Output the full listing below exactly, without the pictures.

========================

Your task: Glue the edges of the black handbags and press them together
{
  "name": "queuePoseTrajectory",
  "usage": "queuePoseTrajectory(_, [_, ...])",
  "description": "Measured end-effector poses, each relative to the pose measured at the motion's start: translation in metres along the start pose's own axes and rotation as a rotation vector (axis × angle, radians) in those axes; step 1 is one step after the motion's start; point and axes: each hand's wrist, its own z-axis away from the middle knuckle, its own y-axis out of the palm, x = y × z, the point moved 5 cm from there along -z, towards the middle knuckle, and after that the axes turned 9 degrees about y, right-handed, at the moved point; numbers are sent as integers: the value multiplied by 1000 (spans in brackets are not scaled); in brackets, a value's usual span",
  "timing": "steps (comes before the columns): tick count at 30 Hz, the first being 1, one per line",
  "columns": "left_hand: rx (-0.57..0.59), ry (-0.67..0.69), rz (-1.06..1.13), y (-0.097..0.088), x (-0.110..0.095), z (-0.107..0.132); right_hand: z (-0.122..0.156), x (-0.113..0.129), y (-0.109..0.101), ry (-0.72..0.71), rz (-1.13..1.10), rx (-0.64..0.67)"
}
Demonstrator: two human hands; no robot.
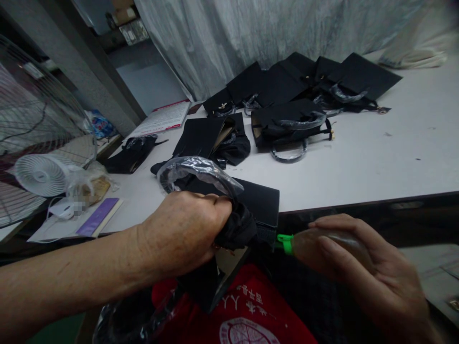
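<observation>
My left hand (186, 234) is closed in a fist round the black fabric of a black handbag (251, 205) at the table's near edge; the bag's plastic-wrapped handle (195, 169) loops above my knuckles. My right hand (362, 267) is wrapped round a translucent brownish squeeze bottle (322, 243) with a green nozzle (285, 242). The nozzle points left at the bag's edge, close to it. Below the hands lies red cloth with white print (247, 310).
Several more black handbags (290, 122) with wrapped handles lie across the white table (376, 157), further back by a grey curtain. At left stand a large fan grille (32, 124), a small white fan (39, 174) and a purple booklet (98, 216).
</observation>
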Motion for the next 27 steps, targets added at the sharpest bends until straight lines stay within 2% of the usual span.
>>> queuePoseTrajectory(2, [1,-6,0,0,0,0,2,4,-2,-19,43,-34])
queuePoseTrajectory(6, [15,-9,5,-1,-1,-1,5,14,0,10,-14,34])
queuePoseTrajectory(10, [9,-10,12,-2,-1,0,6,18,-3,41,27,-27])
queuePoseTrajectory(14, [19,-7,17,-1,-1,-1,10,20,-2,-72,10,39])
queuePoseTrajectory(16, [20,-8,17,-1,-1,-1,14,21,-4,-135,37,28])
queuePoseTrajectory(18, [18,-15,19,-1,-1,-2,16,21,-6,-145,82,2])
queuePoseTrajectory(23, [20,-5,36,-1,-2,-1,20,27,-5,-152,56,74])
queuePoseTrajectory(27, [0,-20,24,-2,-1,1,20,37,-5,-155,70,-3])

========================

Your solution:
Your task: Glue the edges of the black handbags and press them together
{
  "name": "queuePoseTrajectory",
  "usage": "queuePoseTrajectory(_, [_, ...])",
  "description": "Measured end-effector poses, each relative to the pose measured at the motion's start: translation in metres along the start pose's own axes and rotation as a rotation vector (axis × angle, radians) in those axes; step 1 is one step after the motion's start; point and axes: each hand's wrist, its own z-axis away from the middle knuckle, its own y-axis out of the palm, x = y × z, the point moved 5 cm from there along -z, towards the middle knuckle, and after that the axes turned 9 degrees about y, right-handed, at the moved point; numbers are sent as integers: the value multiplied by 1000 (spans in brackets are not scaled); in brackets, a value's usual span",
  "timing": "steps (comes before the columns): tick count at 30 Hz, the first being 1, one per line",
  "columns": "left_hand: rx (-0.57..0.59), ry (-0.67..0.69), rz (-1.06..1.13), y (-0.097..0.088), x (-0.110..0.095), z (-0.107..0.132); right_hand: z (-0.122..0.156), x (-0.113..0.129), y (-0.109..0.101), ry (-0.72..0.71), rz (-1.13..1.10), rx (-0.64..0.67)"
}
Demonstrator: two human hands; no robot.
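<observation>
My left hand (186, 234) is closed in a fist round the black fabric of a black handbag (251, 205) at the table's near edge; the bag's plastic-wrapped handle (195, 169) loops above my knuckles. My right hand (362, 267) is wrapped round a translucent brownish squeeze bottle (322, 243) with a green nozzle (285, 242). The nozzle points left at the bag's edge, close to it. Below the hands lies red cloth with white print (247, 310).
Several more black handbags (290, 122) with wrapped handles lie across the white table (376, 157), further back by a grey curtain. At left stand a large fan grille (32, 124), a small white fan (39, 174) and a purple booklet (98, 216).
</observation>
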Motion for the next 27 steps, targets added at the sharpest bends until straight lines stay within 2% of the usual span.
>>> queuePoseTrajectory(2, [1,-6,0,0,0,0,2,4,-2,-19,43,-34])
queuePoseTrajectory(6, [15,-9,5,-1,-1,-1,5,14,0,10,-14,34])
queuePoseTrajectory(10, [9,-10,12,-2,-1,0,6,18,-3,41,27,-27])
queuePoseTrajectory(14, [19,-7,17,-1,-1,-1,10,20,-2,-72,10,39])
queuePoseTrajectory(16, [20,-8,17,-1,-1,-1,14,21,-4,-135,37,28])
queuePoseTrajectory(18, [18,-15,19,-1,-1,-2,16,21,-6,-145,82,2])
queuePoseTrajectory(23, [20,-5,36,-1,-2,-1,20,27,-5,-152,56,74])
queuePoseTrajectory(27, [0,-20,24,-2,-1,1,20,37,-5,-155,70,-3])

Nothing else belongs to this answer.